| What is required |
Please make sure what you return matches the listing below exactly, minus its pictures.

| Exercise data |
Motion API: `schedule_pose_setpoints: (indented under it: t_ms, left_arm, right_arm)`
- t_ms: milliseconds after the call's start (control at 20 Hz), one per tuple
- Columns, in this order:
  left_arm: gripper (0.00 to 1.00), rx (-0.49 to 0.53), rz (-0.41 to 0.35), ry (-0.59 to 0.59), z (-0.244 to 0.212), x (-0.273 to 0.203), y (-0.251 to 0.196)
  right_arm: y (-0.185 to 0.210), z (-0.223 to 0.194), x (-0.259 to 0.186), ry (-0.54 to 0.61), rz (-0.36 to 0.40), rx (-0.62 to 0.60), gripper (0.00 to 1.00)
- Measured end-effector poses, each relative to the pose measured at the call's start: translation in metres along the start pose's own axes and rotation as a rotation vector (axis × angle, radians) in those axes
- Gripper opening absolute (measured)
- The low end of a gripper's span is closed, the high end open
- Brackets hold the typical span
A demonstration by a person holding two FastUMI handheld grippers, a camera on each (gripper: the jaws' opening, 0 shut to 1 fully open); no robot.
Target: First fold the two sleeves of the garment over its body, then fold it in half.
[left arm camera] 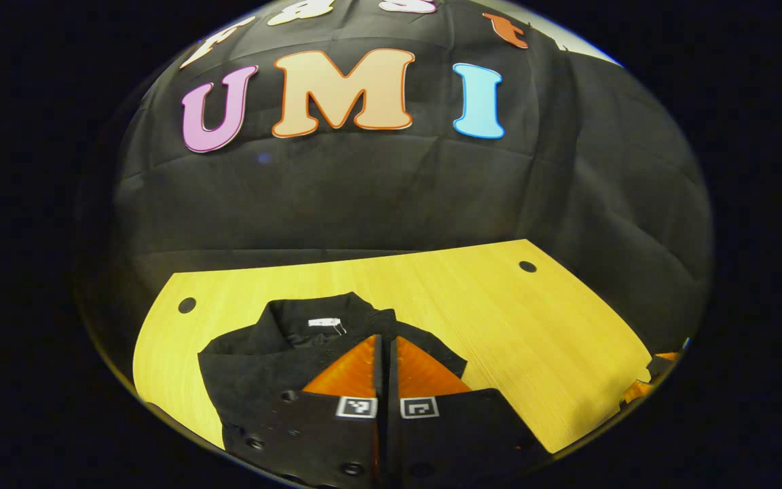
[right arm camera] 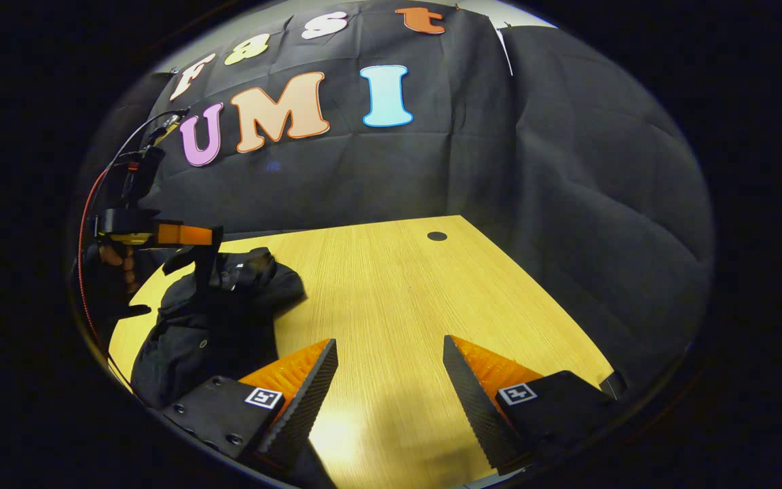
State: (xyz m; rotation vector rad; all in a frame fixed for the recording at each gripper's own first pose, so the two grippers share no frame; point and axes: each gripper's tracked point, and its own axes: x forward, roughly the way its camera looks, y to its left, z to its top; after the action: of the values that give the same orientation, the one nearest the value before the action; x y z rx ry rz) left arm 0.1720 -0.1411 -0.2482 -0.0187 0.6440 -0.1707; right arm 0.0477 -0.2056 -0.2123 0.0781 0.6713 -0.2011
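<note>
In the left gripper view, the left gripper point(left arm camera: 385, 343) has its two fingers brought together with only a thin slit between them, their tips over the dark fabric of the garment point(left arm camera: 262, 367); whether any cloth is pinched between them cannot be told. The black garment lies bunched on the near left part of the wooden table point(left arm camera: 533, 326), its collar with a small white label point(left arm camera: 324, 322) pointing toward the booth's black cloth wall point(left arm camera: 364, 197). In the right gripper view, the right gripper point(right arm camera: 389, 360) is spread wide, holding nothing, its fingers over bare table point(right arm camera: 391, 285) well apart from the garment point(right arm camera: 221, 312), which sits at the table's left side. There the left gripper point(right arm camera: 204, 268) shows farther off, reaching down onto the heaped cloth, with a hand point(right arm camera: 116, 261) on its handle.
</note>
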Motion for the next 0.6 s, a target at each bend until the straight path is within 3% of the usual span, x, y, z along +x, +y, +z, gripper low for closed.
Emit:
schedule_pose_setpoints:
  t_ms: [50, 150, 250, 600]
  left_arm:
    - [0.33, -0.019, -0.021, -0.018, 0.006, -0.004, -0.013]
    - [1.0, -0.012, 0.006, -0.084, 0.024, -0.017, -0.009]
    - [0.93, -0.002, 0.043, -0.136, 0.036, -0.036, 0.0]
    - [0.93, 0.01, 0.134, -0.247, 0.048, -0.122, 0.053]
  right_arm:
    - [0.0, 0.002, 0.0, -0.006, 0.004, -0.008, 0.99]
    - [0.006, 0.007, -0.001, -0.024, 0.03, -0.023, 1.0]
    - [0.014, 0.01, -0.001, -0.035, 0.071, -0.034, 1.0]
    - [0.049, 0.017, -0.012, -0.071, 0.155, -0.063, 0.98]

| Task solution |
Motion API: `schedule_pose_setpoints: (indented under it: t_ms, left_arm, right_arm)`
- t_ms: milliseconds after the call's start (control at 20 Hz), one per tuple
- Columns, in this order:
  left_arm: gripper (0.00 to 1.00), rx (-0.49 to 0.53), rz (-0.41 to 0.35), ry (-0.59 to 0.59), z (-0.244 to 0.212), x (-0.273 to 0.203), y (-0.251 to 0.196)
  right_arm: y (-0.185 to 0.210), z (-0.223 to 0.194), x (-0.259 to 0.186), ry (-0.54 to 0.61), rz (-0.36 to 0.40), rx (-0.62 to 0.60), gripper (0.00 to 1.00)
- Measured end-effector poses, each relative to the pose measured at the call's start: translation in metres along the start pose's own axes and rotation as a rotation vector (axis × angle, radians) in those axes
- Gripper opening absolute (measured)
- The low end of a gripper's span is closed, the high end open
- Brackets hold the typical span
A demonstration by a person holding two FastUMI handheld grippers, a camera on each (gripper: the jaws' opening, 0 shut to 1 fully open); no robot.
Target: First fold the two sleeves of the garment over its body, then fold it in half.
[left arm camera] 
[right arm camera] 
State: (xyz m; rotation vector rad; all in a frame fixed for the recording at each gripper's own first pose, so the two grippers share no frame; point and axes: each gripper's tracked point, and its own axes: x forward, roughly the way its camera looks, y to its left, z to its top; after the action: of the values that give the same orientation, the one nearest the value before the action; x y z rx ry rz) left arm 0.1720 -0.1411 -0.2482 -0.0187 0.6440 -0.1707; right arm 0.0477 -0.2056 -0.2123 0.0781 0.6713 -0.2011
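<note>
In the left gripper view, the left gripper point(left arm camera: 385, 343) has its two fingers brought together with only a thin slit between them, their tips over the dark fabric of the garment point(left arm camera: 262, 367); whether any cloth is pinched between them cannot be told. The black garment lies bunched on the near left part of the wooden table point(left arm camera: 533, 326), its collar with a small white label point(left arm camera: 324, 322) pointing toward the booth's black cloth wall point(left arm camera: 364, 197). In the right gripper view, the right gripper point(right arm camera: 389, 360) is spread wide, holding nothing, its fingers over bare table point(right arm camera: 391, 285) well apart from the garment point(right arm camera: 221, 312), which sits at the table's left side. There the left gripper point(right arm camera: 204, 268) shows farther off, reaching down onto the heaped cloth, with a hand point(right arm camera: 116, 261) on its handle.
</note>
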Motion for the next 0.6 s, a target at each bend until the straight path is within 3% of the usual span, x, y, z along +x, +y, +z, gripper low for closed.
Emit:
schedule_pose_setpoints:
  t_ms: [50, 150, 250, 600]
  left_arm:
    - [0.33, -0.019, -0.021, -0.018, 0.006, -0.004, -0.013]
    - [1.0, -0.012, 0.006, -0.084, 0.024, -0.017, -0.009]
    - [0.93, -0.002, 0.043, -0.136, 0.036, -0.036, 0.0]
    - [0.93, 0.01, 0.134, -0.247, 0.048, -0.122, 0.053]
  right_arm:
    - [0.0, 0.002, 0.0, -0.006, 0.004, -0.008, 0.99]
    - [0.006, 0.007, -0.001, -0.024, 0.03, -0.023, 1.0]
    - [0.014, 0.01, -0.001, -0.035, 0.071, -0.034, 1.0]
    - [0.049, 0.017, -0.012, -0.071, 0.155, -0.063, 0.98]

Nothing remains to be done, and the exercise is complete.